The latest outlook from Friends First predicts that average house prices will continue to rise by at least 10% percent in 2019.

The author of the report, economist Jim Power is pointing the finger of blame directly at the government.

“This could have been foreseen in the sense that; in a country that is still experiencing rapid population growth, it is inevitable that if you stop building houses and if you destroy the construction capability of the economy – well then you are going to end up in this situation,” he said.

Lack of supply

Labour spokesperson Cllr Andrew Montague says the Hansfield queues are a symptom of the housing market in its current state.

“Property dealers need to sit down and the Government and the Department of Housing need to work out some ways of dealing with it,” he said.

“But really, the fundamental problem is the lack of supply.

“People wouldn’t be queuing up for days at a time if there were enough houses to go around.

“We think that the Government needs to start building houses itself and not just wait for the private sector to step in.”

Sign of the times

PJ Delaney, the owner of the local newsagents in nearby Ongar, told Newstalk that it is a sign of the times.

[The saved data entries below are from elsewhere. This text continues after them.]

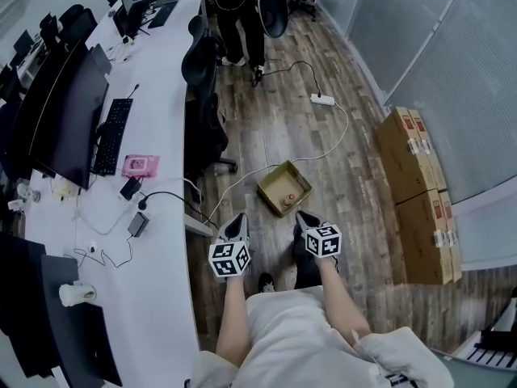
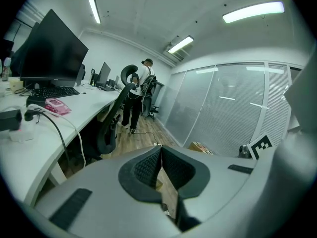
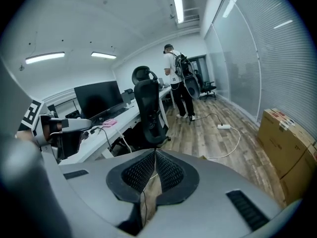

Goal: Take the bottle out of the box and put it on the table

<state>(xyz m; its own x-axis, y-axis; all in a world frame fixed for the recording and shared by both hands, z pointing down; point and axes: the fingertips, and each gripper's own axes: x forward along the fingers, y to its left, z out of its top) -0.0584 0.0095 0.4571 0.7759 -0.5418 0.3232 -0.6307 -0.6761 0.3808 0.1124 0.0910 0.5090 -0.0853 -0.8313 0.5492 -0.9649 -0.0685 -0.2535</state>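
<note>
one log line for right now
left gripper: shut, empty | right gripper: shut, empty | bottle: in open box on floor | table: bottle not yet there

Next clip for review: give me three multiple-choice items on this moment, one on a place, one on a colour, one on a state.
1. Where does the open cardboard box sit?
A on the white desk; B on the wooden floor; C on an office chair.
2. What colour is the cap of the bottle in that box?
A red; B blue; C green.
3. How do the jaws of the left gripper and the right gripper stand?
A both wide apart; B both together, holding nothing; C both clamped on the bottle.

1 B: the head view shows it on the floor ahead of both grippers.
2 A: a red top shows on the bottle.
3 B: each gripper view shows jaws meeting with nothing between.
</note>
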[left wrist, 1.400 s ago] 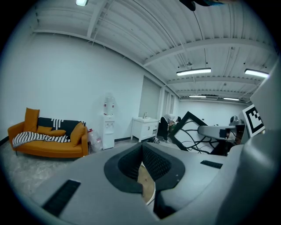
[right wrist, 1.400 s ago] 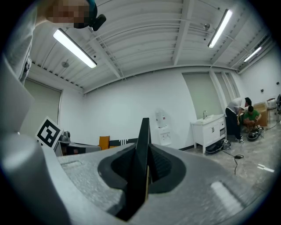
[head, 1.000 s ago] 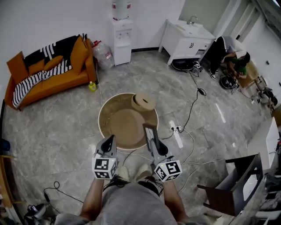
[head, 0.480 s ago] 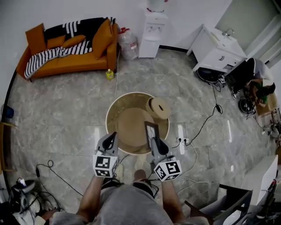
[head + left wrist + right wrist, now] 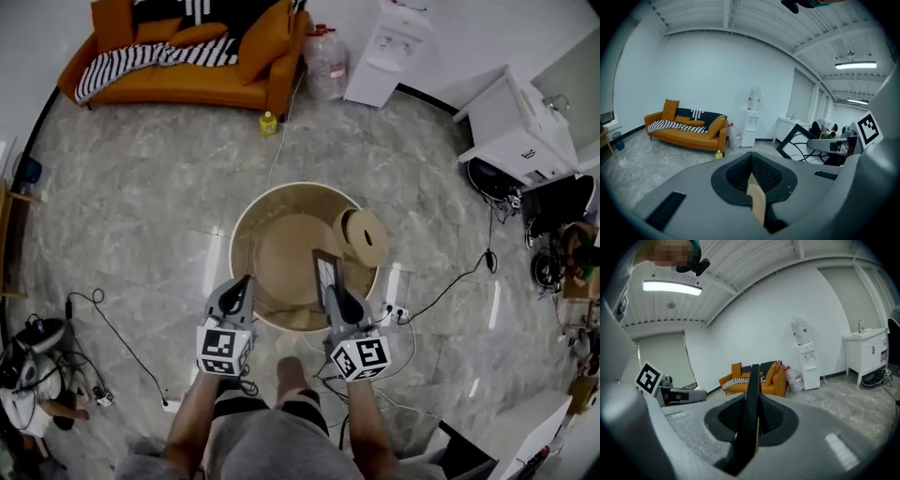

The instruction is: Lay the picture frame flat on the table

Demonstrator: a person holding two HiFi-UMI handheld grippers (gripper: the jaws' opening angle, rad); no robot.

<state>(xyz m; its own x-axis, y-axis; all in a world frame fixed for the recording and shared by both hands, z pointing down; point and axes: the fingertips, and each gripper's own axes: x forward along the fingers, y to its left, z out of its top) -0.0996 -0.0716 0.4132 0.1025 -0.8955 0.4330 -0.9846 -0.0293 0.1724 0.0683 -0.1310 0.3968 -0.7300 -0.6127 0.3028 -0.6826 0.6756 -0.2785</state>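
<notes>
Holding the picture frame (image 5: 325,277) upright at the near right of the round table (image 5: 274,200) | right gripper (image 5: 337,300) clenched on its thin black border; left gripper (image 5: 235,297) closed, empty, just left | we judge the frame light, stiff, smooth, its pane fragile: take the border, not the pane | table tan, matte, with raised rim

Round table (image 5: 245,251) — tan round object (image 5: 364,236) on right rim
</notes>
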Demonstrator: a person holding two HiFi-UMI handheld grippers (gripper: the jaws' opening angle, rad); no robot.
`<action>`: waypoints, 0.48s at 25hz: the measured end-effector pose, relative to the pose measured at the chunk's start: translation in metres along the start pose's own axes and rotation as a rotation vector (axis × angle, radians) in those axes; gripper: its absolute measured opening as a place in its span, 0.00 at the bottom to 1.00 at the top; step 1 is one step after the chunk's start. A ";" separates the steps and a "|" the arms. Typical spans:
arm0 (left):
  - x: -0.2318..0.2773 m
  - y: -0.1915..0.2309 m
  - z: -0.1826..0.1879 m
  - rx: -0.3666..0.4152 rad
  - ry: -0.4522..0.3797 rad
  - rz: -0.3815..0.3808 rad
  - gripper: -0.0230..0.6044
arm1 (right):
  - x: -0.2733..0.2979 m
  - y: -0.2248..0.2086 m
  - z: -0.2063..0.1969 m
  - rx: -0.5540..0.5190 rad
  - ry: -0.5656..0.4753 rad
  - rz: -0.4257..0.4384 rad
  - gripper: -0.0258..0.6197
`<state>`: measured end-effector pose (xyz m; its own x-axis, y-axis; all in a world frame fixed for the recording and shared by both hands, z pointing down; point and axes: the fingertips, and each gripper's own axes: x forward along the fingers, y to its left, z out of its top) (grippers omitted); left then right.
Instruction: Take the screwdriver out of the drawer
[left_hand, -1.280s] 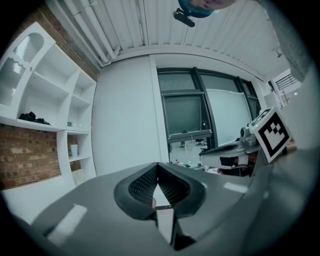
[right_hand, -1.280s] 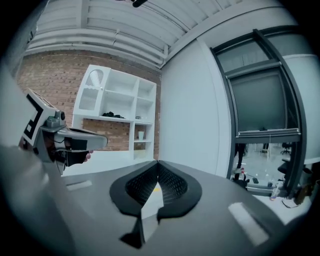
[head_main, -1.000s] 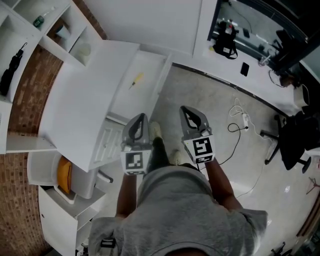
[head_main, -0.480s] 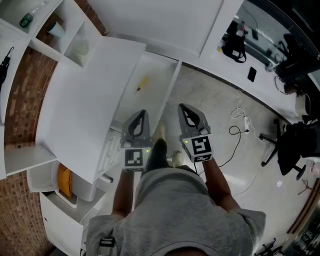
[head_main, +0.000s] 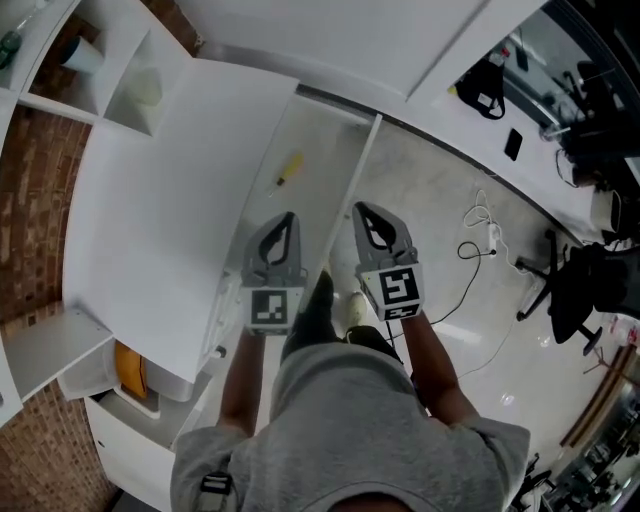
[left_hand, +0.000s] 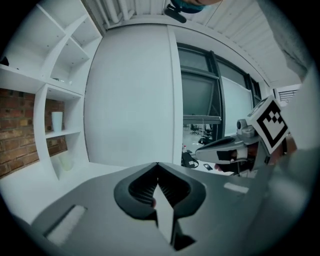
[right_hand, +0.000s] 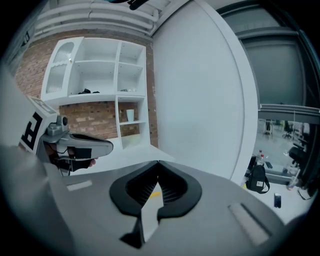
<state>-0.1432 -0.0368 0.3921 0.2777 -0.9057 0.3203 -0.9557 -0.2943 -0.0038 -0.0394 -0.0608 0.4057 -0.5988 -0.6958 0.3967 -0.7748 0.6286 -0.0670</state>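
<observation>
In the head view a yellow screwdriver (head_main: 288, 168) lies in the open white drawer (head_main: 325, 135), near its far end. My left gripper (head_main: 286, 216) hangs over the drawer just short of the screwdriver, shut and empty. My right gripper (head_main: 359, 207) is beside it over the drawer's right wall, also shut and empty. In the left gripper view the left gripper (left_hand: 157, 164) has its jaws closed tip to tip, with the right gripper (left_hand: 225, 146) alongside. The right gripper view shows the right gripper (right_hand: 158, 162) with jaws together, a yellow bit behind them and the left gripper (right_hand: 82, 141) at the left.
A white countertop (head_main: 160, 200) runs left of the drawer, with open shelves (head_main: 95, 60) behind it and an orange object (head_main: 128, 362) in a lower bin. On the floor at the right lie a cable with a power strip (head_main: 489, 238); a black office chair (head_main: 583, 290) stands beyond.
Both grippers have moved forward and down together, side by side and still shut. The drawer and the screwdriver now lie much closer to the gripper tips.
</observation>
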 end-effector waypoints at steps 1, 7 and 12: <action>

“I think it is sad really that people are in such desperate [need] for somewhere,” he said.

“But unfortunately that is the times we live in now and there is a lack of so many developments at the moment that for people this is what they have to do in order to get a roof over their head.”

Celtic Tiger queues

Yesterday afternoon, estate agents Kelly Walsh arrived at the Hansfield development and handed out tickets to potential buyers in the queue.

Cllr Montague said a fairer system for home buying needs to be put in place until the crisis in supply can be addressed, noting that any new system must be, “to people and not leave them in such an awful situation where they are queuing for days and maybe not even get anything out of it.”

“I think we need to leave that part of the Celtic Tiger behind us and use some fair way of letting people queue for these houses,” he said.

“But really that is only a short term solution – the long term solution is to have more houses.”